I used this mixed up recipe for my raclette, let's see how this will turn out.
20 ltrs raw milk
1/8 tsp alp D
A little less than 1/4 tsp renco rennet powder
Ph milk 6.74
Heat to 90F over 40 minutes.
Ripening for 60-90 minutes upto PH 6.5 but after only 45 minutes PH was 6.44.
Renneted.
Floc in 15 minutes multiplier 3.5 =52.5 minutes
Clean break on target.
Cut to hazelnut size. Stir for 25 minutes on temp 90F.
Remove 25% whey. Add the same amount of 140F water until it reach the temp of 100F.
Stir for 10-15 minutes.
Let it settle under whey for 10 minutes. Press under whey with 10 lbs weight for 15-20 minutes.
Mold and press, 30 lbs for 1 hour, flip half way. Increased to 42 lbs for 4 hours.

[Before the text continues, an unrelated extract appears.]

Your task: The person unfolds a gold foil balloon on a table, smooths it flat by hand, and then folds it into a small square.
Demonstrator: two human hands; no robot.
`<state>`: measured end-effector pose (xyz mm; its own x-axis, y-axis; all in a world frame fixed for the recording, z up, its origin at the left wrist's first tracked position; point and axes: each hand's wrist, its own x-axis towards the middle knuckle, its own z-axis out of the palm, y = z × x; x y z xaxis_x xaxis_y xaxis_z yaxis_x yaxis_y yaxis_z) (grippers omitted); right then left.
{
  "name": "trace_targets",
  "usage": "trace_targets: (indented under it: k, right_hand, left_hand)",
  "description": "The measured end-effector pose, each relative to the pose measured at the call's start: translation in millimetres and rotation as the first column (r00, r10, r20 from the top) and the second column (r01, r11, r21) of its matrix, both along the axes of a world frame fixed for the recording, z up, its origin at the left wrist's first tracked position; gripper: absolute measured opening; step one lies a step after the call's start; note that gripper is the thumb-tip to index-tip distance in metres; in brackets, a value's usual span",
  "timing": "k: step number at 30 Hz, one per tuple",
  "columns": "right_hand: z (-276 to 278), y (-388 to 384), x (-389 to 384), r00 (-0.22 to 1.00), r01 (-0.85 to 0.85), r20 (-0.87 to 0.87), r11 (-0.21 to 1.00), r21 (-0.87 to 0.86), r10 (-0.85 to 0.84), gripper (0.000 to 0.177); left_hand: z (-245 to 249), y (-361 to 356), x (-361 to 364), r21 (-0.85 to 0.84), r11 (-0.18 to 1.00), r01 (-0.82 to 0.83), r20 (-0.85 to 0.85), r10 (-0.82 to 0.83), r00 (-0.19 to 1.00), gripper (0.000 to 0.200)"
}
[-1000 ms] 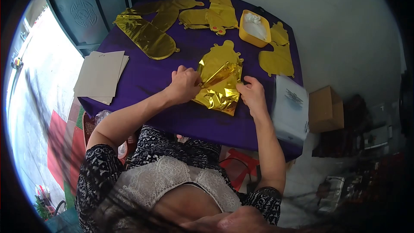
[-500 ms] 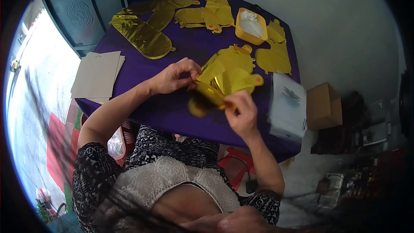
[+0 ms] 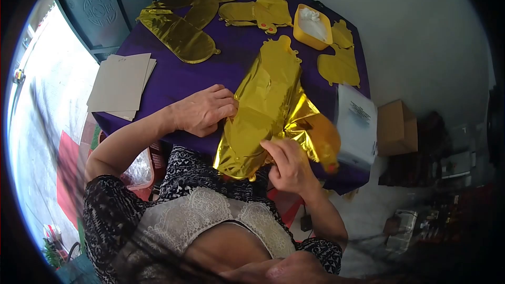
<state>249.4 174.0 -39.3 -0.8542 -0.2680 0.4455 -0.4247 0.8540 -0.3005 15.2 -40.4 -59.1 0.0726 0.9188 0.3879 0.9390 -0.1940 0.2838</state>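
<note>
A flat gold foil balloon (image 3: 263, 100) lies lengthwise over the near edge of the table, its lower end hanging toward my lap. One shiny, crumpled flap of it sticks out to the right, and the tip there is blurred. My left hand (image 3: 208, 109) is closed in a pinch on the balloon's left edge, about halfway down. Lower on the right side, my right hand (image 3: 289, 165) grips the same foil between thumb and fingers, with the fingertips on its upper face.
More flat gold balloons (image 3: 184, 39) lie along the back of the purple-covered table (image 3: 158, 87). A yellow tub (image 3: 310, 37) holds something white. Grey cards (image 3: 118, 84) are stacked at left; clear plastic bags (image 3: 355, 126) lie at right, beside a cardboard box (image 3: 397, 129).
The balloon, bunched and blurred between my hands before, is now spread out long with a flap turned to the right. Both hands have come lower and nearer to me.
</note>
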Motion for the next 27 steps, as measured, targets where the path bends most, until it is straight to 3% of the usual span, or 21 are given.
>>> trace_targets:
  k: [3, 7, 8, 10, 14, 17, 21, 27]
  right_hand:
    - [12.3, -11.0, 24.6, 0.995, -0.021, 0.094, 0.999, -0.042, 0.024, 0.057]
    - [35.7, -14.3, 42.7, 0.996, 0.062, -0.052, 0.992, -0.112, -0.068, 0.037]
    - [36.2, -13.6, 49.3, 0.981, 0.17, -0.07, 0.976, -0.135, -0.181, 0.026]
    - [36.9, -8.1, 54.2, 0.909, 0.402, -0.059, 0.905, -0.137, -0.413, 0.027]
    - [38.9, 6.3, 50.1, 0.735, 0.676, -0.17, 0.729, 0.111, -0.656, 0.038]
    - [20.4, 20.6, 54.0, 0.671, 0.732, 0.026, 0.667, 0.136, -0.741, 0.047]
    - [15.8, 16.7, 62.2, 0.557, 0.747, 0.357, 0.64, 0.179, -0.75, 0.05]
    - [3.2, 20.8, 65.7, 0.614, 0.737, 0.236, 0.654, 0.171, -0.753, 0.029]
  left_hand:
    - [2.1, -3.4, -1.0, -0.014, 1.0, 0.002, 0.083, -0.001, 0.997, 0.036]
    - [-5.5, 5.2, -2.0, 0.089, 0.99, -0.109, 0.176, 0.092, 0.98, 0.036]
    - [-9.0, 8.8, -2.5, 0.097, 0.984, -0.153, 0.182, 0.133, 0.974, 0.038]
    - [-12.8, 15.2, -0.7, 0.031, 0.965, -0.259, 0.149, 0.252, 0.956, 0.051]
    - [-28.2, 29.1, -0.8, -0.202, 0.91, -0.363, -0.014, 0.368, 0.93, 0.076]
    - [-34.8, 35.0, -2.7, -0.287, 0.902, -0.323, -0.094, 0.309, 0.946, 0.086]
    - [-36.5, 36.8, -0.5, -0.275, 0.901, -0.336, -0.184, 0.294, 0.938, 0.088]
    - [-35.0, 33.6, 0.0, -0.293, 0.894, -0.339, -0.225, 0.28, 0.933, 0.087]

Increased to 60 lbs overnight. Half way, PH target was met but the cheese still had whey came out of it so I press longer.
Next day PH before brining PH 5.02 which was too low. Target was 5.2.
Brined (2 hrs/lbs) and then dried and put it in a box in the cave.
I have been washing it for a week now with 3% brine and a little b.linens.